■ Work request ■
Scan the entries below line by line and state how many lines contain the string "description", giving only the number.

[Available data Boundary: Start]

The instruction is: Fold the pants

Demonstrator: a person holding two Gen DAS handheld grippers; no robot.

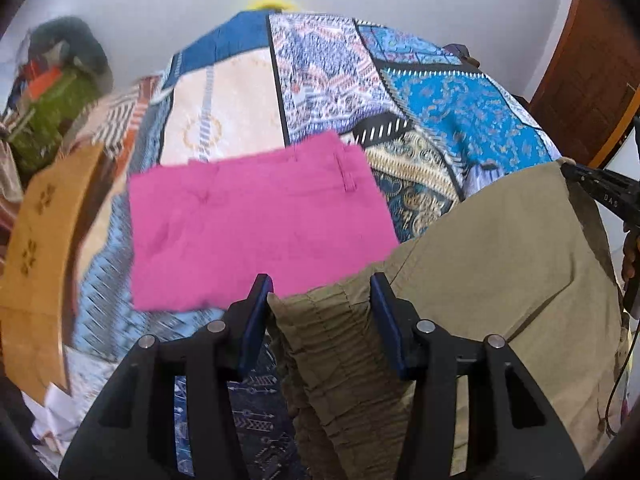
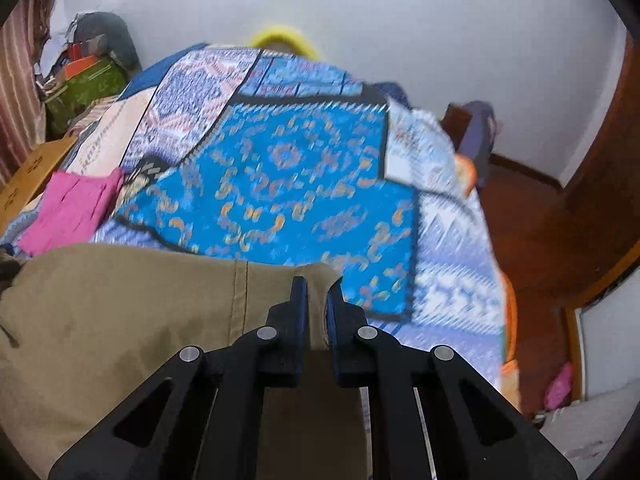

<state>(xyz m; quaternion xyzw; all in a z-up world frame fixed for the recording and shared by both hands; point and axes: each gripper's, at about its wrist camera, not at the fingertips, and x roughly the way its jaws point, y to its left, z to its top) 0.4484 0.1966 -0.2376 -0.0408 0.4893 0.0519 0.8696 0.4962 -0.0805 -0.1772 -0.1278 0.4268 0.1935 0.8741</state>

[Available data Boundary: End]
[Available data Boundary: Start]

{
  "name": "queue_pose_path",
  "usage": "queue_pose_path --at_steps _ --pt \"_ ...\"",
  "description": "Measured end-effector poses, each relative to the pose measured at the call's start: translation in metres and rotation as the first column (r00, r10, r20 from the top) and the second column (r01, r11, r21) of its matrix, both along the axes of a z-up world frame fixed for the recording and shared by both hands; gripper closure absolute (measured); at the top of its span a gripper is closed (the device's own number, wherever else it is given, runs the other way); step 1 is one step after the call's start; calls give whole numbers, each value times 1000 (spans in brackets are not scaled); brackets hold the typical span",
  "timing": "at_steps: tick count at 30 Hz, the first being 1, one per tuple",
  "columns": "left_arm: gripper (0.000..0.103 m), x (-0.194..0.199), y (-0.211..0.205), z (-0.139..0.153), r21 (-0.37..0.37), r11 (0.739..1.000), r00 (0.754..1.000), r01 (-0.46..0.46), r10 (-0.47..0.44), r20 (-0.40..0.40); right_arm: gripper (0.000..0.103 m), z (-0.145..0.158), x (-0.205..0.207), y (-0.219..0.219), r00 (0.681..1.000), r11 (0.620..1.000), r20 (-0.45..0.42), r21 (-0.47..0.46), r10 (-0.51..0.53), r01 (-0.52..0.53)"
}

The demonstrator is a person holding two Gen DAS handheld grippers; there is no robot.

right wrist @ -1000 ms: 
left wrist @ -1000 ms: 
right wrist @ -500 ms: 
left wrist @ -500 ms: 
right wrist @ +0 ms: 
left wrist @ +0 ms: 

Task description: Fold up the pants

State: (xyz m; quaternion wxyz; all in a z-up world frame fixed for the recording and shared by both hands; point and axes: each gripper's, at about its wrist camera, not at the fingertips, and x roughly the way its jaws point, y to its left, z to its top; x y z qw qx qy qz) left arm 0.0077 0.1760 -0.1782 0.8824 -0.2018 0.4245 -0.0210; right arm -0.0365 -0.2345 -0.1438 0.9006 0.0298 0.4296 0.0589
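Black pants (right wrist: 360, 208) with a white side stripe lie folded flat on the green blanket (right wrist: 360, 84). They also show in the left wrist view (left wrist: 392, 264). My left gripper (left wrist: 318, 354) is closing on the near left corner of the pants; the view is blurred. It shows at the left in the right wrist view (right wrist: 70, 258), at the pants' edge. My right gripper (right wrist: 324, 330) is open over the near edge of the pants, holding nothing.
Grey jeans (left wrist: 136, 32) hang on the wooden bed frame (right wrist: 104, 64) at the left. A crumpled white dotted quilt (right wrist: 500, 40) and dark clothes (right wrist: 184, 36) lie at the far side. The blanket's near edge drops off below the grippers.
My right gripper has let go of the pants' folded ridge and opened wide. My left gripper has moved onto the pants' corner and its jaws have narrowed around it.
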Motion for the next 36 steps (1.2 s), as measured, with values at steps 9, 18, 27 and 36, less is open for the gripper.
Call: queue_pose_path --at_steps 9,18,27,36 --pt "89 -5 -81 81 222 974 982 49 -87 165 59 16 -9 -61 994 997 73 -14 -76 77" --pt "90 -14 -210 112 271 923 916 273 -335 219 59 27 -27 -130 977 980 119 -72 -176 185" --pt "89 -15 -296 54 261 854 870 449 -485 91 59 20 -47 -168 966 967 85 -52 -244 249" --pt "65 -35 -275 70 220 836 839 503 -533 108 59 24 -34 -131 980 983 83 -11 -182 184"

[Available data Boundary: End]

■ Output for this task ■
2